EXERCISE BRIEF. Print the listing in full, exactly as it stands.

DATA PROVIDED Block Start

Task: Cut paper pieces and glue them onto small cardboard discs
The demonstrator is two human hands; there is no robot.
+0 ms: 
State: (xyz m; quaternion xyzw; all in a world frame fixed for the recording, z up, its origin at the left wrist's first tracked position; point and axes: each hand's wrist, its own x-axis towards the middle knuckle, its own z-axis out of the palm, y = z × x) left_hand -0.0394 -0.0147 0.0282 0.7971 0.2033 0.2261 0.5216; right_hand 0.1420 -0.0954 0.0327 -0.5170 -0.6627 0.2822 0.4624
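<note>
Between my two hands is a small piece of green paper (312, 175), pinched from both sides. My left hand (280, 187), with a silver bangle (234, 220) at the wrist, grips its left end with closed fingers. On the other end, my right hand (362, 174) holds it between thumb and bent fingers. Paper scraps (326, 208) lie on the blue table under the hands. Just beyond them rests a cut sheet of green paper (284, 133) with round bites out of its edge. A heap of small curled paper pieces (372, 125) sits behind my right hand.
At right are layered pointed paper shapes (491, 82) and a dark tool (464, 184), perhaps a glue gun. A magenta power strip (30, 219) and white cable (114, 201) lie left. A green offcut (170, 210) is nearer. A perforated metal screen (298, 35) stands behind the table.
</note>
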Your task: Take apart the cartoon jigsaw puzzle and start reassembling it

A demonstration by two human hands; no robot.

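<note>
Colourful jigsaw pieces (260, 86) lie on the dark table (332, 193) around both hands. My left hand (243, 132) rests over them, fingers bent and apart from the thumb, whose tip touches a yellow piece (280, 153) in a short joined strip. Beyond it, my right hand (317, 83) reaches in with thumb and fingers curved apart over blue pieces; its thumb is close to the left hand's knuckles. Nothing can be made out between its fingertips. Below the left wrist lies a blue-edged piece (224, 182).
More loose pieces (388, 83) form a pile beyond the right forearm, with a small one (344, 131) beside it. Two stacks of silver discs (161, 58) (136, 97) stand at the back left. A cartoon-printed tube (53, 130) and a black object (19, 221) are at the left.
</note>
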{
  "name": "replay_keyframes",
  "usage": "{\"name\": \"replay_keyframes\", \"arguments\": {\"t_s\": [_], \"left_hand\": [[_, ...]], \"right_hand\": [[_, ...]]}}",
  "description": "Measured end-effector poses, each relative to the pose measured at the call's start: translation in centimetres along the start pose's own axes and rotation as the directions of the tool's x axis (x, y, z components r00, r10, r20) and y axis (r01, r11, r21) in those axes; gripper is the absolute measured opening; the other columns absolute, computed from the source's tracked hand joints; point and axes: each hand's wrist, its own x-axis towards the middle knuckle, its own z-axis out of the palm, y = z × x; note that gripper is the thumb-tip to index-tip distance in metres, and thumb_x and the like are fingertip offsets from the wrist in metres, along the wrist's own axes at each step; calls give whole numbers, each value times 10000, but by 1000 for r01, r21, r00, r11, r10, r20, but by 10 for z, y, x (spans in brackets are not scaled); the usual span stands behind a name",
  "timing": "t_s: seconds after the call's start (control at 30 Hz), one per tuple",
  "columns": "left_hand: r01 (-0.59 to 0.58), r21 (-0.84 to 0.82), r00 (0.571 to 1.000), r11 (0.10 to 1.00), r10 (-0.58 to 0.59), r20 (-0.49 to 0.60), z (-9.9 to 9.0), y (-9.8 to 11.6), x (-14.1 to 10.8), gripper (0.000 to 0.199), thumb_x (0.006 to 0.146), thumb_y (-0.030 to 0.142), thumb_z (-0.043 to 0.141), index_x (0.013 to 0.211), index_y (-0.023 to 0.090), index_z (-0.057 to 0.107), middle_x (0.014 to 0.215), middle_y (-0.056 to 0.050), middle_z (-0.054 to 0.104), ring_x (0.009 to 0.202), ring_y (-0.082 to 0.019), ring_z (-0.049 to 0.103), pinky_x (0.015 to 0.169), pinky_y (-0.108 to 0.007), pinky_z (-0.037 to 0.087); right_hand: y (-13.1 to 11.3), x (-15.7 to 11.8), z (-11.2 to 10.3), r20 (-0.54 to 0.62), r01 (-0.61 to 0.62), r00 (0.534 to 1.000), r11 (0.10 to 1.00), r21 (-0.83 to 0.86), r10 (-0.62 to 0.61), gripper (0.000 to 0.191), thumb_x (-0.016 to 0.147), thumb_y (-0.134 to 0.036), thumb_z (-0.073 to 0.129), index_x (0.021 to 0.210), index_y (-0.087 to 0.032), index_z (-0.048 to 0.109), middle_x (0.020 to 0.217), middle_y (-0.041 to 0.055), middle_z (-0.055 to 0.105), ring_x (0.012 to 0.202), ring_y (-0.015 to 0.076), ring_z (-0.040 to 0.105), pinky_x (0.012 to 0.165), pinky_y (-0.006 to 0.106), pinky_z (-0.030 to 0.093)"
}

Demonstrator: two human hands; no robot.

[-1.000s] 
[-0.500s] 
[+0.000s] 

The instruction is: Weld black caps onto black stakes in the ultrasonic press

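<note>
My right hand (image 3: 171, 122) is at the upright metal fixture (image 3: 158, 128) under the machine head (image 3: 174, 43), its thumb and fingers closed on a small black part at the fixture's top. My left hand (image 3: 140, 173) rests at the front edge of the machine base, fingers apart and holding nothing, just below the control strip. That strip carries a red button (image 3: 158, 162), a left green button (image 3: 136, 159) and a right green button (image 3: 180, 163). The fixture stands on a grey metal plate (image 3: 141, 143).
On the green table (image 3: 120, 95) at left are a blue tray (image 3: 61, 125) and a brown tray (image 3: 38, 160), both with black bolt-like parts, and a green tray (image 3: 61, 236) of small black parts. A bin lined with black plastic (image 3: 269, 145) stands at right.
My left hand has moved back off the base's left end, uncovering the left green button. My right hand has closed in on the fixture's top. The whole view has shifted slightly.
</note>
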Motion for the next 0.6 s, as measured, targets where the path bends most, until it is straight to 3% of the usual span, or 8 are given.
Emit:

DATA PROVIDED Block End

REPLY TO THE TASK.
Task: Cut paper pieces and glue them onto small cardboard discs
The demonstrator is two human hands; there is no robot.
+0 ms: 
State: (xyz m; quaternion xyzw; all in a world frame fixed for the recording, z up, its origin at the left wrist's first tracked position; point and axes: each hand's wrist, its own x-axis towards the middle knuckle, its own z-axis out of the palm, y = z × x) left_hand -0.0394 -0.0147 0.0282 0.7971 0.2033 0.2261 0.5216; right_hand 0.1420 -0.0954 0.0327 -0.5170 -0.6627 0.2822 0.4624
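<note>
Between my two hands is a small piece of green paper (312, 175), pinched from both sides. My left hand (280, 187), with a silver bangle (234, 220) at the wrist, grips its left end with closed fingers. On the other end, my right hand (362, 174) holds it between thumb and bent fingers. Paper scraps (326, 208) lie on the blue table under the hands. Just beyond them rests a cut sheet of green paper (284, 133) with round bites out of its edge. A heap of small curled paper pieces (372, 125) sits behind my right hand.
At right are layered pointed paper shapes (491, 82) and a dark tool (464, 184), perhaps a glue gun. A magenta power strip (30, 219) and white cable (114, 201) lie left. A green offcut (170, 210) is nearer. A perforated metal screen (298, 35) stands behind the table.
</note>
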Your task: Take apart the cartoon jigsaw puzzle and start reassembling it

A demonstration by two human hands; no robot.

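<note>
Colourful jigsaw pieces (260, 86) lie on the dark table (332, 193) around both hands. My left hand (243, 132) rests over them, fingers bent and apart from the thumb, whose tip touches a yellow piece (280, 153) in a short joined strip. Beyond it, my right hand (317, 83) reaches in with thumb and fingers curved apart over blue pieces; its thumb is close to the left hand's knuckles. Nothing can be made out between its fingertips. Below the left wrist lies a blue-edged piece (224, 182).
More loose pieces (388, 83) form a pile beyond the right forearm, with a small one (344, 131) beside it. Two stacks of silver discs (161, 58) (136, 97) stand at the back left. A cartoon-printed tube (53, 130) and a black object (19, 221) are at the left.
</note>
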{
  "name": "replay_keyframes",
  "usage": "{\"name\": \"replay_keyframes\", \"arguments\": {\"t_s\": [_], \"left_hand\": [[_, ...]], \"right_hand\": [[_, ...]]}}",
  "description": "Measured end-effector poses, each relative to the pose measured at the call's start: translation in centimetres along the start pose's own axes and rotation as the directions of the tool's x axis (x, y, z components r00, r10, r20) and y axis (r01, r11, r21) in those axes; gripper is the absolute measured opening; the other columns absolute, computed from the source's tracked hand joints; point and axes: each hand's wrist, its own x-axis towards the middle knuckle, its own z-axis out of the palm, y = z × x; note that gripper is the thumb-tip to index-tip distance in metres, and thumb_x and the like are fingertip offsets from the wrist in metres, along the wrist's own axes at each step; calls give whole numbers, each value times 10000, but by 1000 for r01, r21, r00, r11, r10, r20, but by 10 for z, y, x (spans in brackets are not scaled); the usual span stands behind a name",
  "timing": "t_s: seconds after the call's start (control at 30 Hz), one per tuple",
  "columns": "left_hand: r01 (-0.59 to 0.58), r21 (-0.84 to 0.82), r00 (0.571 to 1.000), r11 (0.10 to 1.00), r10 (-0.58 to 0.59), r20 (-0.49 to 0.60), z (-9.9 to 9.0), y (-9.8 to 11.6), x (-14.1 to 10.8), gripper (0.000 to 0.199), thumb_x (0.006 to 0.146), thumb_y (-0.030 to 0.142), thumb_z (-0.043 to 0.141), index_x (0.013 to 0.211), index_y (-0.023 to 0.090), index_z (-0.057 to 0.107), middle_x (0.014 to 0.215), middle_y (-0.056 to 0.050), middle_z (-0.054 to 0.104), ring_x (0.009 to 0.202), ring_y (-0.082 to 0.019), ring_z (-0.049 to 0.103), pinky_x (0.015 to 0.169), pinky_y (-0.108 to 0.007), pinky_z (-0.037 to 0.087); right_hand: y (-13.1 to 11.3), x (-15.7 to 11.8), z (-11.2 to 10.3), r20 (-0.54 to 0.62), r01 (-0.61 to 0.62), r00 (0.534 to 1.000), r11 (0.10 to 1.00), r21 (-0.83 to 0.86), r10 (-0.62 to 0.61), gripper (0.000 to 0.191), thumb_x (-0.016 to 0.147), thumb_y (-0.134 to 0.036), thumb_z (-0.073 to 0.129), index_x (0.021 to 0.210), index_y (-0.087 to 0.032), index_z (-0.048 to 0.109), middle_x (0.020 to 0.217), middle_y (-0.041 to 0.055), middle_z (-0.055 to 0.105), ring_x (0.012 to 0.202), ring_y (-0.015 to 0.076), ring_z (-0.040 to 0.105), pinky_x (0.012 to 0.165), pinky_y (-0.006 to 0.106), pinky_z (-0.030 to 0.093)"
}

Demonstrator: two human hands; no robot.

[-1.000s] 
[-0.500s] 
[+0.000s] 

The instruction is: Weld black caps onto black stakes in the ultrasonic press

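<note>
My right hand (image 3: 171, 122) is at the upright metal fixture (image 3: 158, 128) under the machine head (image 3: 174, 43), its thumb and fingers closed on a small black part at the fixture's top. My left hand (image 3: 140, 173) rests at the front edge of the machine base, fingers apart and holding nothing, just below the control strip. That strip carries a red button (image 3: 158, 162), a left green button (image 3: 136, 159) and a right green button (image 3: 180, 163). The fixture stands on a grey metal plate (image 3: 141, 143).
On the green table (image 3: 120, 95) at left are a blue tray (image 3: 61, 125) and a brown tray (image 3: 38, 160), both with black bolt-like parts, and a green tray (image 3: 61, 236) of small black parts. A bin lined with black plastic (image 3: 269, 145) stands at right.
My left hand has moved back off the base's left end, uncovering the left green button. My right hand has closed in on the fixture's top. The whole view has shifted slightly.
</note>
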Motion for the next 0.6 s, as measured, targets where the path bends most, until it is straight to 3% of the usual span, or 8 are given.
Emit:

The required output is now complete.